(ASSIGNED TASK) Make an exact transcription of the data below.
◇ ◇ ◇ ◇ ◇ ◇ ◇
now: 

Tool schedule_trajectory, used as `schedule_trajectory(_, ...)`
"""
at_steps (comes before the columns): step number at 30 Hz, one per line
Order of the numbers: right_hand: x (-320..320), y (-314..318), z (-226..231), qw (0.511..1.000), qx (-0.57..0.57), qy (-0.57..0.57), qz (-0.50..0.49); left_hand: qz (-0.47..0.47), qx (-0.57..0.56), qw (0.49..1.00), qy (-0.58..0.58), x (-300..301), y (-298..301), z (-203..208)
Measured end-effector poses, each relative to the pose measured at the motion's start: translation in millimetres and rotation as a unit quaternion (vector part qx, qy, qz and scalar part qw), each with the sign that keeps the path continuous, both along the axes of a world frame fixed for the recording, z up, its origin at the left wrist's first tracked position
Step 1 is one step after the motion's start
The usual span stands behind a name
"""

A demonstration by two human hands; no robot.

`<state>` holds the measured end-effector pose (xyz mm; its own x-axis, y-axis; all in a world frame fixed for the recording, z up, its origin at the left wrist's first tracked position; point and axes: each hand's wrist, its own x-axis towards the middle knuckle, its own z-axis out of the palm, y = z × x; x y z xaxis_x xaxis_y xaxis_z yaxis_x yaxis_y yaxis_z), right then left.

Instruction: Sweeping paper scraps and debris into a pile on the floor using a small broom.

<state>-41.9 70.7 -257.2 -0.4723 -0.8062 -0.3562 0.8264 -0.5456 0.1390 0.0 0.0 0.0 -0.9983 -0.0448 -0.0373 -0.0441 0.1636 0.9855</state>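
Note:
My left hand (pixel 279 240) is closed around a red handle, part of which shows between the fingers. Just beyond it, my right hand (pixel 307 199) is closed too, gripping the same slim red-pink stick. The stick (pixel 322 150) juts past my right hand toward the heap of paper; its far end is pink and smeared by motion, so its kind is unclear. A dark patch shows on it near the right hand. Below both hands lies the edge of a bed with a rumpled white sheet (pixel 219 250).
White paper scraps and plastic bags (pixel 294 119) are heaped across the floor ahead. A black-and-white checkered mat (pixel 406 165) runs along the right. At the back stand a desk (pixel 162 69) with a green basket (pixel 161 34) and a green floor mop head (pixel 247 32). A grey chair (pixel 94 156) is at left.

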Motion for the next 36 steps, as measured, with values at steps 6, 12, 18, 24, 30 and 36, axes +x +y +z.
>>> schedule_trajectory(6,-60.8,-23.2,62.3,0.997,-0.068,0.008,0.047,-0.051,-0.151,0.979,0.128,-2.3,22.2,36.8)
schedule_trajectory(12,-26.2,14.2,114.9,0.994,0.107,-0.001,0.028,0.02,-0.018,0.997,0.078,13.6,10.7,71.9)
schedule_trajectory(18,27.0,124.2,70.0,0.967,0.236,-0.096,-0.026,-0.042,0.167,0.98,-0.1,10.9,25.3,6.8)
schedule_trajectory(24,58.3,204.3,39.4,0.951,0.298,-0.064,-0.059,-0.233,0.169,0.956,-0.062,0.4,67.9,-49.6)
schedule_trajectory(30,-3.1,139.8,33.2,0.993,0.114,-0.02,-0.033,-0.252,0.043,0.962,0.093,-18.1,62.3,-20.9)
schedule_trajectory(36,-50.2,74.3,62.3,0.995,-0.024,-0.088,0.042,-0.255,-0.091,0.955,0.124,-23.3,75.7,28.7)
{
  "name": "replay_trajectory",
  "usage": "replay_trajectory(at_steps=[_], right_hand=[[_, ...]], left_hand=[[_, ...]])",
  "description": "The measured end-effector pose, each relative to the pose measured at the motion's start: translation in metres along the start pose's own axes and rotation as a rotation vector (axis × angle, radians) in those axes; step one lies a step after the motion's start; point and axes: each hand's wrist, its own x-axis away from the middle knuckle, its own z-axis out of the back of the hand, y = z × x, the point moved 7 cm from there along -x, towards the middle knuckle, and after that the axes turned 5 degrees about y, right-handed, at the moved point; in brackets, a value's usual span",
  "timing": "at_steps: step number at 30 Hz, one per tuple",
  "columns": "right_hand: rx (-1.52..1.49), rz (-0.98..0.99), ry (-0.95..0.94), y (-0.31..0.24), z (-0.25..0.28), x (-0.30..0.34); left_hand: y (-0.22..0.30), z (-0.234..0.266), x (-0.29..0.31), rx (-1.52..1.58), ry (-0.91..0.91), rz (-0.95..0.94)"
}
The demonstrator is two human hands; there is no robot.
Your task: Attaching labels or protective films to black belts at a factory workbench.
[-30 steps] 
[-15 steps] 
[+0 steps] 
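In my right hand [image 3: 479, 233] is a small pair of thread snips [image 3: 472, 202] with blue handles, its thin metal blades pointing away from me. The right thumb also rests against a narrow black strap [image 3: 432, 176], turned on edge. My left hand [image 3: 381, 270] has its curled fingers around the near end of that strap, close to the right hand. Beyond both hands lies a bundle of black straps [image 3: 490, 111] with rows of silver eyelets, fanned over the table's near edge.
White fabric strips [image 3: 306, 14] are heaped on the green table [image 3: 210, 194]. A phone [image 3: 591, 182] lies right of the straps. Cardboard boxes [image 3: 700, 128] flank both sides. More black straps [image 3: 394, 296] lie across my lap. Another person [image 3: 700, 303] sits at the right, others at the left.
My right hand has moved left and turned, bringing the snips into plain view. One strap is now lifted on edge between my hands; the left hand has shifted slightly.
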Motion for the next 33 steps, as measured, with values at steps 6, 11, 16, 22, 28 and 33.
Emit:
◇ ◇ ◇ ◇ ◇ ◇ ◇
(TASK SOLUTION)
now: 

Tool schedule_trajectory, used as `schedule_trajectory(_, ...)`
"""
at_steps (comes before the columns): step number at 30 Hz, one per line
Order of the numbers: right_hand: x (-320..320), y (-314..318), z (-226..231), qw (0.511..1.000), qx (-0.57..0.57), qy (-0.57..0.57), qz (-0.50..0.49); left_hand: qz (-0.47..0.47), qx (-0.57..0.56), qw (0.49..1.00), qy (-0.58..0.58), x (-300..301), y (-298..301), z (-203..208)
Measured end-effector poses, each relative to the pose measured at the motion's start: translation in millimetres and rotation as a unit quaternion (vector part qx, qy, qz and scalar part qw), each with the sign that keeps the path continuous, both along the axes of a world frame fixed for the recording, z up, its origin at the left wrist's first tracked position
Step 1 is one step after the motion's start
The usual span stands behind a name
"""

A demonstration by two human hands; no robot.

`<state>` holds the measured end-effector pose (xyz mm; its own x-axis, y-axis; all in a world frame fixed for the recording, z up, its origin at the left wrist's first tracked position; point and axes: each hand's wrist, its own x-axis towards the middle knuckle, its own z-axis out of the palm, y = z × x; x y z xaxis_x xaxis_y xaxis_z yaxis_x yaxis_y yaxis_z), right then left.

Instruction: Sweeping paper scraps and debris into a pile on the floor using a small broom.

<state>-41.9 70.7 -257.2 -0.4723 -0.8062 -0.3562 0.8264 -0.5456 0.1390 0.0 0.0 0.0 -0.9983 -0.0448 -0.0373 -0.0441 0.1636 0.9855</state>
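Note:
My left hand (pixel 279 240) is closed around a red handle, part of which shows between the fingers. Just beyond it, my right hand (pixel 307 199) is closed too, gripping the same slim red-pink stick. The stick (pixel 322 150) juts past my right hand toward the heap of paper; its far end is pink and smeared by motion, so its kind is unclear. A dark patch shows on it near the right hand. Below both hands lies the edge of a bed with a rumpled white sheet (pixel 219 250).
White paper scraps and plastic bags (pixel 294 119) are heaped across the floor ahead. A black-and-white checkered mat (pixel 406 165) runs along the right. At the back stand a desk (pixel 162 69) with a green basket (pixel 161 34) and a green floor mop head (pixel 247 32). A grey chair (pixel 94 156) is at left.
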
Motion for the next 36 steps, as measured, with values at steps 6, 12, 18, 24, 30 and 36, axes +x +y +z.
>>> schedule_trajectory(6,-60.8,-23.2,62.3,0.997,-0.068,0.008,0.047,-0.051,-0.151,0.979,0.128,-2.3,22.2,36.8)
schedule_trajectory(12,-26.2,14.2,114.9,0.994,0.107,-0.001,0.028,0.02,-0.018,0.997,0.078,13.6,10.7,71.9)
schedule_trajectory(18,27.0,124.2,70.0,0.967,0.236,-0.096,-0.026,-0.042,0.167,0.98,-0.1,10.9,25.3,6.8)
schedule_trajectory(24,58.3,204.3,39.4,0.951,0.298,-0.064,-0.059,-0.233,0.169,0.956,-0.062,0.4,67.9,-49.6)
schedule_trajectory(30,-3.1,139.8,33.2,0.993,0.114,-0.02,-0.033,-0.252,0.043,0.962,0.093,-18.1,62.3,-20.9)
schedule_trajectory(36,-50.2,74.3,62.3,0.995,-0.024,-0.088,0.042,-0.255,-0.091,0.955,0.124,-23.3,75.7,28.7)
{
  "name": "replay_trajectory",
  "usage": "replay_trajectory(at_steps=[_], right_hand=[[_, ...]], left_hand=[[_, ...]])",
  "description": "The measured end-effector pose, each relative to the pose measured at the motion's start: translation in metres along the start pose's own axes and rotation as a rotation vector (axis × angle, radians) in those axes; step one lies a step after the motion's start; point and axes: each hand's wrist, its own x-axis away from the middle knuckle, its own z-axis out of the back of the hand, y = z × x, the point moved 7 cm from there along -x, towards the middle knuckle, and after that the axes turned 5 degrees about y, right-handed, at the moved point; in brackets, a value's usual span",
  "timing": "at_steps: step number at 30 Hz, one per tuple",
  "columns": "right_hand: rx (-1.52..1.49), rz (-0.98..0.99), ry (-0.95..0.94), y (-0.31..0.24), z (-0.25..0.28), x (-0.30..0.34); left_hand: y (-0.22..0.30), z (-0.234..0.266), x (-0.29..0.31), rx (-1.52..1.58), ry (-0.91..0.91), rz (-0.95..0.94)"
}
The demonstrator is two human hands; there is no robot.
Your task: Attaching labels or protective films to black belts at a factory workbench.
[-30 steps] 
[-15 steps] 
[+0 steps] 
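In my right hand [image 3: 479, 233] is a small pair of thread snips [image 3: 472, 202] with blue handles, its thin metal blades pointing away from me. The right thumb also rests against a narrow black strap [image 3: 432, 176], turned on edge. My left hand [image 3: 381, 270] has its curled fingers around the near end of that strap, close to the right hand. Beyond both hands lies a bundle of black straps [image 3: 490, 111] with rows of silver eyelets, fanned over the table's near edge.
White fabric strips [image 3: 306, 14] are heaped on the green table [image 3: 210, 194]. A phone [image 3: 591, 182] lies right of the straps. Cardboard boxes [image 3: 700, 128] flank both sides. More black straps [image 3: 394, 296] lie across my lap. Another person [image 3: 700, 303] sits at the right, others at the left.
My right hand has moved left and turned, bringing the snips into plain view. One strap is now lifted on edge between my hands; the left hand has shifted slightly.
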Motion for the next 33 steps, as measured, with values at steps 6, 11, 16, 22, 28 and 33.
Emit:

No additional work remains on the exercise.